Pada uji skrining fitokimia ekstrak daun salam dengan menggunakan
pelarut etanol didapatkan kandungan senyawa kimia antara lain tanin (21,7%),
flavonoid (0,4%), dan minyak atsiri (0,17%) yang dapat menghambat
pertumbuhan bakteri (Sampurno et al., 2004; Wardoyo dan Padmadisastra, 2008;
Kurniawati, 2010). Tanin merupakan senyawa polifenol yang memiliki
kemampuan untuk mengikat protein. Tanin dapat membentuk ikatan hidrogen
dengan protein dalam sel-sel bakteri. Ikatan hidrogen antara tanin dengan protein
akan mendenaturasi protein dinding sel bakteri dan membran plasma sehingga
menyebabkan kerusakan sel bakteri (Mailoa et al., 2014). Flavonoid merupakan
kelompok senyawa polifenol (Agrawal, 2011). Senyawa ini bekerja dengan cara
mengikat protein sel bakteri melalui ikatan hidrogen membentuk senyawa
kompleks yang menyebabkan pecahnya struktur dinding sel dan membran
sitoplasma bakteri sehingga sel bakteri akan mengalami kerusakan (Kusdarwati et
al., 2010). Minyak atsiri merupakan senyawa yang mudah menguap, memiliki bau
yang khas serta memiliki efek antibakteri (Koensoemardiyah, 2010). Minyak
atsiri bekerja dengan cara mendenaturasi protein sel bakteri (Kusdarwati et al.,
2010).
4
Berdasarkan latar belakang tersebut maka peneliti ingin menguji
pengaruh konsentrasi ekstrak etanol daun salam (Syzygium polyanthum (Wight)
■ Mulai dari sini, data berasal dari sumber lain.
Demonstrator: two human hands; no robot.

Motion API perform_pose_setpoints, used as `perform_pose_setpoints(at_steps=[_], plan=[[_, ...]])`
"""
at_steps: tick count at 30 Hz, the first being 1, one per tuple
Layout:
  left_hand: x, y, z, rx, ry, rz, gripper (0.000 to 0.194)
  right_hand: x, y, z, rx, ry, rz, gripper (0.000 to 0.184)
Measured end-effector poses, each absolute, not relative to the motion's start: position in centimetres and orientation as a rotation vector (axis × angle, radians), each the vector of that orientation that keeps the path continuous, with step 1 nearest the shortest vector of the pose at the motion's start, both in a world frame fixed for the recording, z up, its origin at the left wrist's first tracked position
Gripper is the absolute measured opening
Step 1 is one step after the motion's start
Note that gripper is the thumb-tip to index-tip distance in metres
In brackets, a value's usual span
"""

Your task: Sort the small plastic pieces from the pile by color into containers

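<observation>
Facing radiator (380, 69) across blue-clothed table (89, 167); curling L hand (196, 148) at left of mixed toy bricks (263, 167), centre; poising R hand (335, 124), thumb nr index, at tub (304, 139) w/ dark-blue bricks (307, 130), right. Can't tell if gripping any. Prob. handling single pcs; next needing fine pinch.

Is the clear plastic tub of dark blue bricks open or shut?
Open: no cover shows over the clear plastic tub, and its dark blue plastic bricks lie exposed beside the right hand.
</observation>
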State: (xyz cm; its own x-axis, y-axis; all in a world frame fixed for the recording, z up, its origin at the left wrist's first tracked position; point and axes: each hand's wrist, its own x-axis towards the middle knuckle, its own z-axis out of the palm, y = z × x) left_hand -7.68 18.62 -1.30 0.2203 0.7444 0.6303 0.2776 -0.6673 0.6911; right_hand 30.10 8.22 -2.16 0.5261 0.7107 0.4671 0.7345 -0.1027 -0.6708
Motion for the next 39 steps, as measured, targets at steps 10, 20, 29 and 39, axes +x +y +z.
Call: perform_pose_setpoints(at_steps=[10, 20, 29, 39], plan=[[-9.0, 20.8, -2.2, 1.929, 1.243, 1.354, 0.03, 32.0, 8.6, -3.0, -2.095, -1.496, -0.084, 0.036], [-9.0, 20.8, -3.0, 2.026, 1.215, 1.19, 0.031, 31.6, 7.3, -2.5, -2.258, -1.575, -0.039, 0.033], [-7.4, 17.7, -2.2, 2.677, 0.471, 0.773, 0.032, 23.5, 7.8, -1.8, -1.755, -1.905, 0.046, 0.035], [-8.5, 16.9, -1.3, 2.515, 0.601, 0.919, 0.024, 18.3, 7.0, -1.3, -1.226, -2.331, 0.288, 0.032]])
Walp.) terhadap pertumbuhan bakteri Aggregatibacter actinomycetemcomitans
dominan periodontitis secara in vitro.
B. Rumusan Masalah
Berdasarkan latar belakang tersebut, dapat dibuat rumusan masalah:
1. Apakah konsentrasi ekstrak etanol daun salam (Syzygium polyanthum (Wight)
Walp.) mempunyai pengaruh terhadap pertumbuhan bakteri Aggregatibacter
actinomycetemcomitans dominan periodontitis secara in vitro?
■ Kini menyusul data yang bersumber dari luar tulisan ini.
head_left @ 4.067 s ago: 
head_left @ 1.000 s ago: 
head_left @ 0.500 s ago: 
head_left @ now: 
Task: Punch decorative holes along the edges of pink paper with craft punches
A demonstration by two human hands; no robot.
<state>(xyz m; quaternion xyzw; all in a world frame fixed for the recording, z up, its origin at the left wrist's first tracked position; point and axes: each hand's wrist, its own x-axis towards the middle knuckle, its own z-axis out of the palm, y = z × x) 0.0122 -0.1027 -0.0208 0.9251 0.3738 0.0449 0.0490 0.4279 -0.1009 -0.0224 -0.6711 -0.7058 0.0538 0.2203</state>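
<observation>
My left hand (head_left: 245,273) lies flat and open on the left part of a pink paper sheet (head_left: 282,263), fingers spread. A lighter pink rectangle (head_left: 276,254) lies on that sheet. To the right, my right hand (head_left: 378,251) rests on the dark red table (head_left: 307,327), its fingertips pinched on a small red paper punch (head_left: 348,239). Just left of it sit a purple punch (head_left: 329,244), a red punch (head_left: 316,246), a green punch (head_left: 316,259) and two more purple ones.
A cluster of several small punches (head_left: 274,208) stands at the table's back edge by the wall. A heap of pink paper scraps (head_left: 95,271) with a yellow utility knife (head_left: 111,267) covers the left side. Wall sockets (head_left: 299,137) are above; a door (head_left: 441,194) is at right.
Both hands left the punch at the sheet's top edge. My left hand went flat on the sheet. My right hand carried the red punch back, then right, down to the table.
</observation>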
2. Berapakah konsentrasi ekstrak etanol daun salam yang paling poten
menghambat pertumbuhan bakteri Aggregatibacter actinomycetemcomitans?
C. Keaslian Penelitian
Penelitian mengenai pengaruh ekstrak daun salam sudah pernah
dilakukan antara lain pengaruh pemberian ekstrak daun salam (Syzygium
polyanthum (Wight) Walp.) dengan dosis 540 mg terhadap hitung jumlah koloni
kuman Salmonella typhimurium pada hepar mencit balb/c yang diinfeksi
Salmonella typhimurium oleh Murtini (2006) serta uji efektivitas antimikroba
ekstrak etanol daun salam (Syzygium polyanthum (Wight) Walp.) terhadap
Escherichia colii secara in vitro oleh Julius (2012). Sepengetahuan penulis,
penelitian mengenai pengaruh konsentrasi ekstrak etanol daun salam (Syzigium
polyanthum (Wight) Walp.) terhadap pertumbuhan bakteri Aggregatibacter
5
actinomycetemcomitans dominan periodontitis secara in vitro belum pernah
dilakukan.
D. Tujuan Penelitian
1. Untuk menguji pengaruh konsentrasi ekstrak etanol daun salam (Syzygium
polyanthum (Wight) Walp.) terhadap pertumbuhan bakteri Aggregatibacter
actinomycetemcomitans dominan periodontitis secara in vitro.
2. Untuk mengetahui konsentrasi ekstrak etanol daun salam yang paling poten
menghambat pertumbuhan bakteri Aggregatibacter actinomycetemcomitans.
E. Manfaat Penelitian
1. Memberikan tambahan informasi kepada masyarakat tentang pemanfaatan
bahan herbal khususnya daun salam sebagai bahan pengobatan yang murah,
mudah didapat, aman, dan tanpa efek samping.
2. Memotivasi masyarakat untuk membudidayakan Tanaman Obat Berbahan
Alam (TOBA) terutama tanaman salam.
3. Sebagai dasar acuan atau referensi penelitian lebih lanjut.